_DATA BLOCK_
+++++

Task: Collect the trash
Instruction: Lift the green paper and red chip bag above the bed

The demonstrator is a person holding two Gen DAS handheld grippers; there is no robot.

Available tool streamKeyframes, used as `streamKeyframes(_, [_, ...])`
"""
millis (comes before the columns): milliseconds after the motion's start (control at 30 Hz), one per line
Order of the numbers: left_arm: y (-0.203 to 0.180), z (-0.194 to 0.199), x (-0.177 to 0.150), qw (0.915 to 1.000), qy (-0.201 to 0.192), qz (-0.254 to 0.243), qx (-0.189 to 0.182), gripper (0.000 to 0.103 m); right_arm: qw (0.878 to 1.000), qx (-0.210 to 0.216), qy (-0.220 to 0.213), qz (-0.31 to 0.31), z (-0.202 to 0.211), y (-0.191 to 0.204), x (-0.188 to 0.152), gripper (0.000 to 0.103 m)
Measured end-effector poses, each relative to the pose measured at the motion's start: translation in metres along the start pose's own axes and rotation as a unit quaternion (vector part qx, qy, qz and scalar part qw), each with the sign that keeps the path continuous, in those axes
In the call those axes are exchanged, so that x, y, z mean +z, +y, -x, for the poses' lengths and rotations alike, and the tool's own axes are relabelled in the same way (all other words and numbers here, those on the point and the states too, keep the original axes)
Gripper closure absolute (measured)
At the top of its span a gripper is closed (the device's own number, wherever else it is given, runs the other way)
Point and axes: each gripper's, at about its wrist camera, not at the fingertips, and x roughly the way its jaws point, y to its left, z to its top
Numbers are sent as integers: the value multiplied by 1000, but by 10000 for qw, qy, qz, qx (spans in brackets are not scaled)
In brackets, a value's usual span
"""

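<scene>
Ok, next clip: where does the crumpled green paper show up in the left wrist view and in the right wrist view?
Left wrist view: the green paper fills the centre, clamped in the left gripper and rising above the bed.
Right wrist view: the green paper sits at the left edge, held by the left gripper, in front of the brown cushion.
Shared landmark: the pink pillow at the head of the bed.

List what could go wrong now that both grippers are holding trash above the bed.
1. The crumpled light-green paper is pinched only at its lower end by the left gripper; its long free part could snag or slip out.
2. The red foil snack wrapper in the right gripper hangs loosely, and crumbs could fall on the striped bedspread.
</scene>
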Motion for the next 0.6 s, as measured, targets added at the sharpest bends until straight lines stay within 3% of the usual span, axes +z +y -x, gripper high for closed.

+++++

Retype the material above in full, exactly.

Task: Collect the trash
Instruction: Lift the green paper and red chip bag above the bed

The demonstrator is a person holding two Gen DAS handheld grippers; there is no robot.

Available tool streamKeyframes, used as `streamKeyframes(_, [_, ...])`
"""
millis (comes before the columns): milliseconds after the motion's start (control at 30 Hz), one per line
Order of the numbers: left_arm: y (-0.203 to 0.180), z (-0.194 to 0.199), x (-0.177 to 0.150), qw (0.915 to 1.000), qy (-0.201 to 0.192), qz (-0.254 to 0.243), qx (-0.189 to 0.182), gripper (0.000 to 0.103 m); right_arm: qw (0.878 to 1.000), qx (-0.210 to 0.216), qy (-0.220 to 0.213), qz (-0.31 to 0.31), z (-0.202 to 0.211), y (-0.191 to 0.204), x (-0.188 to 0.152), gripper (0.000 to 0.103 m)
Measured end-effector poses, each relative to the pose measured at the motion's start: translation in metres along the start pose's own axes and rotation as a unit quaternion (vector part qx, qy, qz and scalar part qw), each with the sign that keeps the path continuous, in those axes
In the call those axes are exchanged, so that x, y, z mean +z, +y, -x, for the poses' lengths and rotations alike, and the tool's own axes are relabelled in the same way (all other words and numbers here, those on the point and the states too, keep the original axes)
Gripper closure absolute (measured)
At the top of its span a gripper is closed (the device's own number, wherever else it is given, runs the other way)
Point and axes: each gripper's, at about its wrist camera, not at the fingertips, and x roughly the way its jaws point, y to its left, z to its top
Numbers are sent as integers: the value multiplied by 1000, but by 10000 for qw, qy, qz, qx (spans in brackets are not scaled)
In brackets, a value's usual span
"""

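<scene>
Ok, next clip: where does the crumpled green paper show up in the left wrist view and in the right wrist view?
Left wrist view: the green paper fills the centre, clamped in the left gripper and rising above the bed.
Right wrist view: the green paper sits at the left edge, held by the left gripper, in front of the brown cushion.
Shared landmark: the pink pillow at the head of the bed.

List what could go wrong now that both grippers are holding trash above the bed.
1. The crumpled light-green paper is pinched only at its lower end by the left gripper; its long free part could snag or slip out.
2. The red foil snack wrapper in the right gripper hangs loosely, and crumbs could fall on the striped bedspread.
</scene>
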Motion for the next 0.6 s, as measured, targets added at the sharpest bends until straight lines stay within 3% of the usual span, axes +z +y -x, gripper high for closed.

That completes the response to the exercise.